The balance-set manager doesn’t actually scan all of the ready threads every time it runs. To minimize the CPU time it uses, it scans only 16 ready threads; if there are more threads at that priority level, it remembers where it left off and picks up again on the next pass. Also, it will boost only 10 threads per pass—if it finds 10 threads meriting this particular boost (which indicates an unusually busy system), it stops the scan at that point and picks up again on the next pass.

Note

We mentioned earlier that scheduling decisions in Windows are not affected by the number of threads and that they are made in constant time, or O(1). Because the balance-set manager needs to scan ready queues manually, this operation depends on the number of threads on the system, and more threads will require more scanning time. However, the balance-set manager is not considered part of the scheduler or its algorithms and is simply an extended mechanism to increase reliability. Additionally, because of the cap on threads and queues to scan, the performance impact is minimized and predictable in a worst-case scenario.

Will this algorithm always solve the priority-inversion issue? No—it’s not perfect by any means. But over time, CPU-starved threads should get enough CPU time to finish whatever processing they were doing and re-enter a wait state.

EXPERIMENT: Watching Priority Boosts for CPU Starvation

Using the CPU Stress tool, you can watch priority boosts in action. In this experiment, you’ll see CPU usage change when a thread’s priority is boosted. Take the following steps:

Run Cpustres.exe. Change the activity level of the active thread (by default, Thread 1) from Low to Maximum. Change the thread priority from Normal to Below Normal. The screen should look like this:

Click the Add Counter toolbar button (or press Ctrl+N) to bring up the Add Counters dialog box.

Select the Thread object, and then select the Priority Current counter.

In the Instances box, type CPUSTRES, and then click Search. Scroll down until you see the second thread (thread 1). (The first thread is the GUI thread.) You should see something like this:

Click the Add button, and then click OK.

Raise the priority of Performance Monitor to real time by running Task Manager, clicking on the Processes tab, and selecting the Mmc.exe process. Right-click the process, select Set Priority, and then select Realtime. (If you receive a Task Manager Warning message box warning you of system instability, click the Yes button.) If you have a multiprocessor system, you also need to change the affinity of the process: right-click and select Set Affinity. Then clear all other CPUs except for CPU 0.

Run another copy of CPU Stress. In this copy, change the activity level of Thread 1 from Low to Maximum.

Now switch back to Performance Monitor. You should see CPU activity every six or so seconds because the thread is boosted to priority 15. You can force updates to occur more frequently than every second by pausing the display with Ctrl+F, and then pressing Ctrl+U, which forces a manual update of the counters.

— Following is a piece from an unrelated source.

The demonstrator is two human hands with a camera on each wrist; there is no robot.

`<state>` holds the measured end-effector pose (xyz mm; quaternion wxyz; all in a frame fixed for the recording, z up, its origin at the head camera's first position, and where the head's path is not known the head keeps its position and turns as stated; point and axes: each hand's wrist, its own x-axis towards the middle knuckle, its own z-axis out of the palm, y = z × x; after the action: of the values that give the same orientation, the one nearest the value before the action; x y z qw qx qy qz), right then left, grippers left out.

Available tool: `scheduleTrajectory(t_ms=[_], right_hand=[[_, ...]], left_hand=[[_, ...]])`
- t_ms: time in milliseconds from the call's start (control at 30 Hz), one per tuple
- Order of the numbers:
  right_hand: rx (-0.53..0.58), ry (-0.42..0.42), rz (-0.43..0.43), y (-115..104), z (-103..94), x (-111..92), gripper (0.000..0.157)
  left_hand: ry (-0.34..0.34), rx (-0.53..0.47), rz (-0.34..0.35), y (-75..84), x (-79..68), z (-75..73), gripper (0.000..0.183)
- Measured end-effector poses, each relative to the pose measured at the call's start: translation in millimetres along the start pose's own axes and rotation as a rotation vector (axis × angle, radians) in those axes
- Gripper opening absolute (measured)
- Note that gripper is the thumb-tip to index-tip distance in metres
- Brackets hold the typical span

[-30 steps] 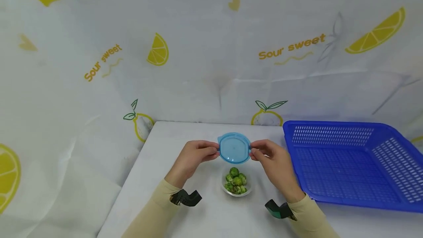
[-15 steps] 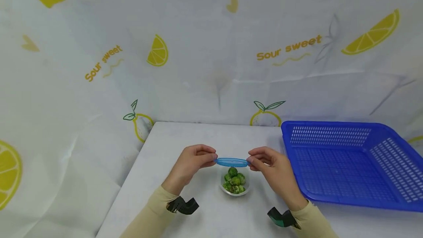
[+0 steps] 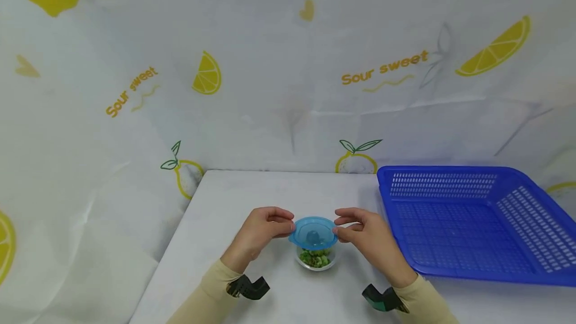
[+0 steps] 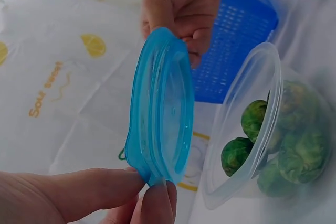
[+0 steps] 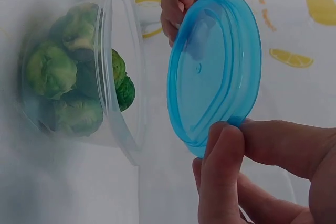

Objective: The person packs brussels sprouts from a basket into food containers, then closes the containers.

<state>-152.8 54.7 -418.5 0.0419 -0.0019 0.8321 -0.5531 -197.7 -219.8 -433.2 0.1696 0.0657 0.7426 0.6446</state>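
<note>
A translucent blue lid (image 3: 314, 233) is held between both hands, just above a clear plastic bowl (image 3: 310, 267). My left hand (image 3: 265, 229) pinches its left edge between thumb and fingers. On the opposite edge, the thumb and fingertips of my right hand (image 3: 366, 234) do the same. Both wrist views show a gap between the lid (image 5: 210, 72) and the bowl's rim. Several Brussels sprouts (image 4: 302, 156) fill the bowl; in the head view the lid covers the rear ones.
A large blue plastic basket (image 3: 454, 274) stands on the right of the white table (image 3: 243, 189). Behind the table hangs a white cloth (image 3: 270, 64) printed with lemons. Each wrist wears a dark strapped mount (image 3: 248, 288).
The lid has come down from behind the bowl to over it, passing from facing me, through edge-on, to slightly tilted. Both hands lowered with it. The bowl stays on the table.
</note>
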Motion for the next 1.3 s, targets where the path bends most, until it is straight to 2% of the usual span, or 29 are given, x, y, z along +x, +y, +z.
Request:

Keep Ctrl+U pressed for continual refreshes.

When you’ve finished, exit Performance Monitor and the two copies of CPU Stress.

EXPERIMENT: “Listening” to Priority Boosting

To “hear” the effect of priority boosting for CPU starvation, perform the following steps on a system with a sound card:

Because of MMCSS’ priority boosts (which we will describe in the next subsection), you need to stop the MultiMedia Class Scheduler Service by opening the Services management interface (Start, Programs, Administrative Tools, Services).

Run Windows Media Player (or some other audio-playback program), and begin playing some audio content.

Run Cpustres, and set the activity level of Thread 1 to Maximum.

Use Task Manager to set the affinities of both Windows Media Player and Cpustres to a single CPU.

Raise the priority of Thread 1 of Cpustres from Normal to Time Critical.

You should hear the music playback stop as the computer-bound thread begins consuming all available CPU time.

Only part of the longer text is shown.